Mein Schicksal sollte sich doch noch zum Guten wenden: Letztens wurde ich amerikanische Staatsbürgerin. Zwar nicht ohne Probleme (Sie erinnern sich vielleicht an Verzögerungen, Reise- und Stromausfälle), aber doch mit der Möglichkeit, meinen Namen offiziell ändern zu lassen in die korrekte und logische Schreibeweise meiner Yogalehrerin Yana (nur für die USA natürlich, im deutschen Pass bleibt das »J«). Ein letztes Mal wurde ich noch daran erinnert, wie passé Jana ist. Der Beamte, der meinen Staatsbürgerschaftstest durchführte, war gleich genervt, als er mich aufrief. »Dschäna, den Namen habe ich zum letzten Mal gehört, als ich mich scheiden ließ!«, begrüßte er mich. »Deswegen ändere ich ihn ja zu Yana«, witzelte ich. Der Mann lächelte nicht zurück, aber nach der zweiten Testfrage (»Was ist die Hauptstadt der USA?«) setzte er nochmals an: »Ich dachte, ich sei sie los, aber dann rief sie mich aus dem Nichts an, und ich so: ›Woher hast du meine Nummer?‹« Hartnäckig, diese Dschänas!

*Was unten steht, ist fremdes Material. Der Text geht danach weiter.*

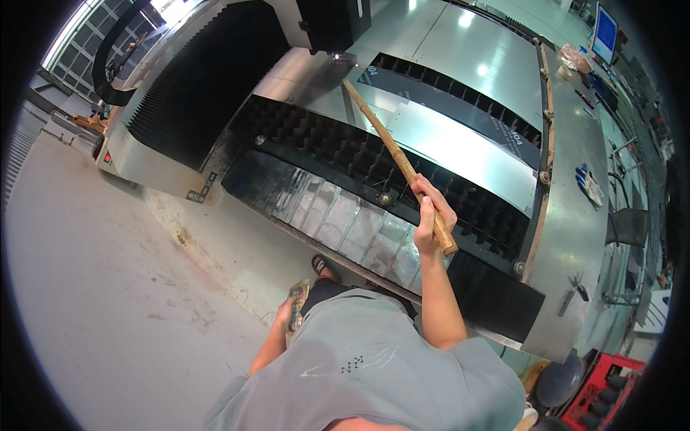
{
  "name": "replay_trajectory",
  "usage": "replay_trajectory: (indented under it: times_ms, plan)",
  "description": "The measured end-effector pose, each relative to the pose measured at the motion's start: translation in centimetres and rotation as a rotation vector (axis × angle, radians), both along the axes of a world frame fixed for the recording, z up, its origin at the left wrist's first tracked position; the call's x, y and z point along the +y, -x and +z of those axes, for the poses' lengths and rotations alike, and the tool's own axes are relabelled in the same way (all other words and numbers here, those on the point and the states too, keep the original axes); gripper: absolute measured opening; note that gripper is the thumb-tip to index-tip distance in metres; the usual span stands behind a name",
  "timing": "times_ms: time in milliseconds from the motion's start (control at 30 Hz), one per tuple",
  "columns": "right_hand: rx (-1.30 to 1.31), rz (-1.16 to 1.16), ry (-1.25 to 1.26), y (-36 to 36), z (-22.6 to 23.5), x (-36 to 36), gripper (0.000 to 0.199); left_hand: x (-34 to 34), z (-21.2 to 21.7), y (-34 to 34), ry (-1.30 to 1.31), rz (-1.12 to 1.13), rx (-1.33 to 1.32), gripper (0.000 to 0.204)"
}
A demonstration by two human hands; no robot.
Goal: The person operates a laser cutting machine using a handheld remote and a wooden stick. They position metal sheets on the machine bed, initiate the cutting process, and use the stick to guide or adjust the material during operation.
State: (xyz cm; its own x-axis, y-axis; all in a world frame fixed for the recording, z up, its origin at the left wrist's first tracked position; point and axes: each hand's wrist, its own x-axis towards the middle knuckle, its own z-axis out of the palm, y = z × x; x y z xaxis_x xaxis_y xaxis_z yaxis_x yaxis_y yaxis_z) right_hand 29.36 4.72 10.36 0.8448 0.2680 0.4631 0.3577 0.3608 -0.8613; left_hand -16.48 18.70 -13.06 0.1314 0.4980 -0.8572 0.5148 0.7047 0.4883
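A long bamboo stick (392, 149) is gripped near its thick lower end by my right hand (434, 210), whose fingers wrap round it. It slants up and to the left over the cutting bed, and its thin tip meets the metal sheets close to the laser cutting head (336, 54), where a small bright glow shows. Beneath the stick lie a shiny metal sheet (449, 140) and a dark film-covered strip (445, 108). Down by my side, my left hand (284, 311) is closed against a flat plaid-patterned object (298, 298); its fingers are mostly hidden.
Black toothed slats (338, 147) support the sheets. Black bellows (208, 79) cover the machine's gantry on the left. On the side ledge lie a work glove (589, 184) and small tools (571, 296). A red crate (602, 391) stands at the lower right. A monitor (604, 34) is at the far right.
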Motion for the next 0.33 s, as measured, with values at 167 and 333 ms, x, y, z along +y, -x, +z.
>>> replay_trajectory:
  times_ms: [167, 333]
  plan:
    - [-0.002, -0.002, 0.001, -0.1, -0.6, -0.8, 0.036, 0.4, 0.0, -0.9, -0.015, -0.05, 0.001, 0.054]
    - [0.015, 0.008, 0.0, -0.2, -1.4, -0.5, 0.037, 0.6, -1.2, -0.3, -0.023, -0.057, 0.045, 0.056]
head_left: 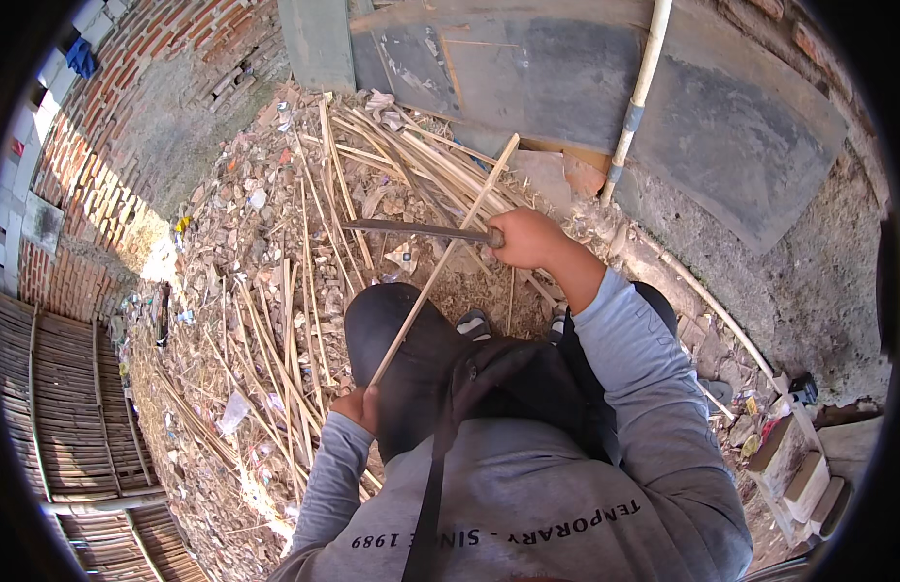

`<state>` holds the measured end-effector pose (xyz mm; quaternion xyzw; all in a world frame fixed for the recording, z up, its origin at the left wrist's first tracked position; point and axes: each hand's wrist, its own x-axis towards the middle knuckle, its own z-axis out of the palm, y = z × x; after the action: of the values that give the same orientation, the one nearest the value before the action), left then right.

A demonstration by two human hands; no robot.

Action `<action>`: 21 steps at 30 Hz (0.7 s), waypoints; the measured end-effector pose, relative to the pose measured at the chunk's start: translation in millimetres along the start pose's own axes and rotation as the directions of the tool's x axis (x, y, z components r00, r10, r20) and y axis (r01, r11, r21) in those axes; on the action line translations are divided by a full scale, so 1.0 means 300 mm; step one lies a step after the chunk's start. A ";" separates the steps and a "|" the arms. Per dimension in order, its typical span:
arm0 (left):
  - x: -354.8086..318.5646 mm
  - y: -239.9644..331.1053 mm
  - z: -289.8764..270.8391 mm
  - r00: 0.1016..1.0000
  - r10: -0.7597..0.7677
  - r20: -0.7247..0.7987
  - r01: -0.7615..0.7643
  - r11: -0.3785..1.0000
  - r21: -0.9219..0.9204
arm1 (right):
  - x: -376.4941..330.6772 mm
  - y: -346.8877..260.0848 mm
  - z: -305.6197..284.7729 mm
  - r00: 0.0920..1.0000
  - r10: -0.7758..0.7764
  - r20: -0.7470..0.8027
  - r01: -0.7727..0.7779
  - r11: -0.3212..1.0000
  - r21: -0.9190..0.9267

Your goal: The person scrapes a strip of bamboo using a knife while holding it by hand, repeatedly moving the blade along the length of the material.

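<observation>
A long pale bamboo strip (423,293) slants across my left thigh, its far end pointing up and to the right. Its near end is gripped by my left hand (360,408), which is closed beside the thigh. My right hand (523,239) is wrapped round the handle of a machete (411,229). The dark blade points left and lies across the strip, close to my right fist; whether it cuts into the strip I cannot tell. Past the blade, a pile of similar bamboo strips (411,155) lies on the ground. More loose strips (290,349) lie to my left.
Rubble and litter (217,233) cover the ground. A brick wall (149,78) stands at the far left, a bamboo slat panel (66,388) at the left. A pale upright pipe (639,92) rises before dark boards (731,126). Wooden blocks (804,475) sit at the lower right.
</observation>
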<state>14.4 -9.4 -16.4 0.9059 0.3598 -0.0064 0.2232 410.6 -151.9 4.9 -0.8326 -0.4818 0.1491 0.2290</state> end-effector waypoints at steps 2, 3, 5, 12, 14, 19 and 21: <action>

Obwohl ich die nächsten Wochen damit verbringen werde, meine Bank- und Versichertenkarten auf »Y« ändern zu lassen, freue ich mich darauf, nicht mehr so viel buchstabieren zu müssen. Die Konsequenz der US-Immigration ist jedoch, dass ich entgermanisiert wurde – Yana heißen in den USA nur Russinnen. »Я«, das ist auf Russisch sowohl der erste Buchstabe meines Vornamens als auch das Wort »ich«. Hauptsache, nicht mehr »ы«.